Understanding Mutual Fund Fees

Mutual funds often have hidden costs that can easily eat into your return. While you may not be able to understand all of these fees, you can certainly be aware of how fees work in general. The fund industry often hides costs through complex layers of jargon and financial talk. When examining the fees associated with mutual funds, it becomes obvious why some companies can get away with the fees they charge - the fees are so complicated that the average investor doesn't even understand that he is paying them, or what he is paying for!

Fee Categories

There are two main categories for mutual fund fees. There are fees that you pay on a yearly basis which keep you invested in the fund; and there are transaction fees that are paid when you either buy or sell shares in the fund.

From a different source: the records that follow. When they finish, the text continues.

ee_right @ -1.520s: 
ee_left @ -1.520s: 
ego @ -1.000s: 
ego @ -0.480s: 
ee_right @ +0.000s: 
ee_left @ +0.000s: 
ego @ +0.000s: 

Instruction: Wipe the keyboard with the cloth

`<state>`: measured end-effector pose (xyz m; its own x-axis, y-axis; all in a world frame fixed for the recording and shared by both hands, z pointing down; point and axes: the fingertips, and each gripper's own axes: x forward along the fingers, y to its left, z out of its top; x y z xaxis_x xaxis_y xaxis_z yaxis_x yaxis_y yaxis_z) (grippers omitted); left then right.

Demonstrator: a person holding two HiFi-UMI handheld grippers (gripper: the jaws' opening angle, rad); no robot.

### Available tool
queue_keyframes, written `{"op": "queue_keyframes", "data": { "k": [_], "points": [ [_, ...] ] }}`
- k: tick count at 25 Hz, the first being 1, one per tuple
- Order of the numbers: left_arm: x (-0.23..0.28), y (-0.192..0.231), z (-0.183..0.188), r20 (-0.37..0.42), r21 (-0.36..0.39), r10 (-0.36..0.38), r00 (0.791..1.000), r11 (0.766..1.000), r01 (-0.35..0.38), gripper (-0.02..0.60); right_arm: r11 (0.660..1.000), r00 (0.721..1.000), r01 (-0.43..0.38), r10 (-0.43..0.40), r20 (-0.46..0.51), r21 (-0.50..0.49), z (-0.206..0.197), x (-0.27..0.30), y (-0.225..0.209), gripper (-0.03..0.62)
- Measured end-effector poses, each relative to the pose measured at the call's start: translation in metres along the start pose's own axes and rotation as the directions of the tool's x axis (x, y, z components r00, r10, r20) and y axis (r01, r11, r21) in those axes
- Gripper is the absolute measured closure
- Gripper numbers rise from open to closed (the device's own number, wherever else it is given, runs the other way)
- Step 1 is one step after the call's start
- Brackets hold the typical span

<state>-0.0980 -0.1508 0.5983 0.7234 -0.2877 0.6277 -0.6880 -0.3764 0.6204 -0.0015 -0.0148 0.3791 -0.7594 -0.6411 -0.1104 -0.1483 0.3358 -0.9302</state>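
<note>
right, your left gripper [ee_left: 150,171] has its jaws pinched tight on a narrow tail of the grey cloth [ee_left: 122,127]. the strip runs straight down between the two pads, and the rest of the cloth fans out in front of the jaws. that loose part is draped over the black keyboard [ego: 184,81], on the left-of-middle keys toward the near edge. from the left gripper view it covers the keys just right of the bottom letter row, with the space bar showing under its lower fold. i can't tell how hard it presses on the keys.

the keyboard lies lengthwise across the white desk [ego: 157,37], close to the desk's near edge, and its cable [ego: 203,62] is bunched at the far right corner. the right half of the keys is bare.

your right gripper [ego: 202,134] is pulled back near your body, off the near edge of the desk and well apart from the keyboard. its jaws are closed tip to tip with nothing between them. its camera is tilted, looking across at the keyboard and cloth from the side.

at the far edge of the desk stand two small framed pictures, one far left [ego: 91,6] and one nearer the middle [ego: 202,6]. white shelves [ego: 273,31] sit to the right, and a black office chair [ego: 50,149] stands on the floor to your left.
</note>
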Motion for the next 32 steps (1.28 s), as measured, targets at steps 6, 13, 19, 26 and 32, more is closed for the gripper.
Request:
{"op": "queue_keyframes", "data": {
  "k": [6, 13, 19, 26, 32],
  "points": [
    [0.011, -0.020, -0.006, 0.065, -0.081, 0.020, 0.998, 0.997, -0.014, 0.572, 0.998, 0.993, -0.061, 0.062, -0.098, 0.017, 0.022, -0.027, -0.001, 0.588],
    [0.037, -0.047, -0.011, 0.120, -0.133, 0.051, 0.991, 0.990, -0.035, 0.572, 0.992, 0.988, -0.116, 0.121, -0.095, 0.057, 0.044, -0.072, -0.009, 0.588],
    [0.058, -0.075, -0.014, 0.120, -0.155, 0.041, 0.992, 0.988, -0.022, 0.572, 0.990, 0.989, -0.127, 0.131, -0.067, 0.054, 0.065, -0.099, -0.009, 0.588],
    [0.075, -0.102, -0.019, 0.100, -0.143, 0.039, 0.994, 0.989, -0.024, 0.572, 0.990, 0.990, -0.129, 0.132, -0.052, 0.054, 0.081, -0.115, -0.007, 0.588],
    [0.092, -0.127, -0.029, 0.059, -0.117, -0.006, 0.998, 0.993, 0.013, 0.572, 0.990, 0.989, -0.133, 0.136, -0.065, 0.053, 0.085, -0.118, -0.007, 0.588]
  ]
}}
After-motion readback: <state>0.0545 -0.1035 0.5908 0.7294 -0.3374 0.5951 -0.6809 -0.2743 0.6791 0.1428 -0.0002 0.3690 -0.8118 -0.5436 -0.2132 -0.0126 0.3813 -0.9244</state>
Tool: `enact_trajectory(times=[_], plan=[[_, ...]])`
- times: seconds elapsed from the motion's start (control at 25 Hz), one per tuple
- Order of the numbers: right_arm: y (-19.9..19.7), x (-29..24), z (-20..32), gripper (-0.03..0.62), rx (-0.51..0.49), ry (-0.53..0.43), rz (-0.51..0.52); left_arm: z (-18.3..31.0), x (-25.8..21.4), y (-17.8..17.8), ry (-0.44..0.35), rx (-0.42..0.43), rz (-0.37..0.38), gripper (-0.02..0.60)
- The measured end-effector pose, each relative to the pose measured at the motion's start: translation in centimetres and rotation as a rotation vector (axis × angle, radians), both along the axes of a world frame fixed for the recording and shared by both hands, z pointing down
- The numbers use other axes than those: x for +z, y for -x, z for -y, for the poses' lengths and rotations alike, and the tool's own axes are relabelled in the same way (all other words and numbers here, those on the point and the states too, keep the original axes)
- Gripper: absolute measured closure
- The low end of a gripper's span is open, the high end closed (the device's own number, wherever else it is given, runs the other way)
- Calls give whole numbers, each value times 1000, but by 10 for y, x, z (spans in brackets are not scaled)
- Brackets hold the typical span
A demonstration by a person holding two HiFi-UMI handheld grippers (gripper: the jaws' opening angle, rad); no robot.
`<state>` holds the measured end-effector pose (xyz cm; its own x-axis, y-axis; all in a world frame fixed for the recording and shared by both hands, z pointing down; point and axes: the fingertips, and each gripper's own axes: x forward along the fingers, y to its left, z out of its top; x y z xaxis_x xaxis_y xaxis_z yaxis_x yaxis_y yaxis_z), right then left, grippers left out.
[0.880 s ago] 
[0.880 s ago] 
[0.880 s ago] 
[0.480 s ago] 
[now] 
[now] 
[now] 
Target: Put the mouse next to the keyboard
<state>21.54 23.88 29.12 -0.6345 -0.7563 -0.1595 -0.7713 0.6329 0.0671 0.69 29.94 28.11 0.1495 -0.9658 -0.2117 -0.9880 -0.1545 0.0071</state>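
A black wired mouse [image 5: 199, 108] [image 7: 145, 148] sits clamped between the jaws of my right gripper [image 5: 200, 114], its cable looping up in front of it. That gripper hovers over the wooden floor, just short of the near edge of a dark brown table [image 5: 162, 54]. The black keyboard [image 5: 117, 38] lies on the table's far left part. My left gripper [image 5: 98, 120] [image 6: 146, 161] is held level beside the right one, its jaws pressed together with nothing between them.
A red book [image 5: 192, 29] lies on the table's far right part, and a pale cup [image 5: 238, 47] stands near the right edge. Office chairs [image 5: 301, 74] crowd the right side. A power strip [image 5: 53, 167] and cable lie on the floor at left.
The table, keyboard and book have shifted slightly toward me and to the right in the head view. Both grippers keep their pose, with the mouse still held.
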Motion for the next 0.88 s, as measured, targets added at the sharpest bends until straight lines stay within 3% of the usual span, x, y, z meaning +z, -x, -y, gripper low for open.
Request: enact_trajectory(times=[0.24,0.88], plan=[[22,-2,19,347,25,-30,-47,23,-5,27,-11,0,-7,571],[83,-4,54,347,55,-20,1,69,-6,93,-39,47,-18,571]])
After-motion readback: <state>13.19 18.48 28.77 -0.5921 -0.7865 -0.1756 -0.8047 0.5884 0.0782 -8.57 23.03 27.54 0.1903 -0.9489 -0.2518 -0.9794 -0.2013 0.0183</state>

The Management Expense Ratio (MER)

The MER is the representation of all of the ongoing expenses included with a mutual fund. This expense is composed of three main parts. First, there is the cost of hiring the fund manager or managers. This cost, known as the management fee, ranges from .5% to 1% of the assets in the fund, on average. This can end up being a great deal of money, assuming that the fund has a good deal of assets. Next, there are administrative costs which include postage, record keeping, customer service and relations, running the office and more. Finally, the third expense is known as the 12B-1 fee. This is for public relations and marketing, including advertising and promoting the fund. It's also for paying the brokerage commissions.

With all of this considered, the expense ratios in most funds range from .2% to 2%. The average equity mutual fund charges between 1.3% and 1.5%. Generally, if you are invested in specialty or international funds, you'll pay even more for the expertise of the managers.

Are Higher Fees Worthwhile?

No research, at this time, has validated the need for more fees. Every study done has shown that there appears to be no correlation between higher expense ratios and higher returns. Therefore, don't get taken in by the idea that one mutual fund is fancier than another because it costs more to be part of it. This is simply not factually true.

Mutual Funds with Loads

Loads are fees that a mutual fund uses to pay brokers or other salespeople. Whenever possible, it is advisable to avoid funds with loads and to buy only no-load mutual funds. These funds sell the shares without a commission or sales charge. While some people assume that a load means that the fund is more worthwhile, or that it will give a larger return, there is no research to substantiate this claim.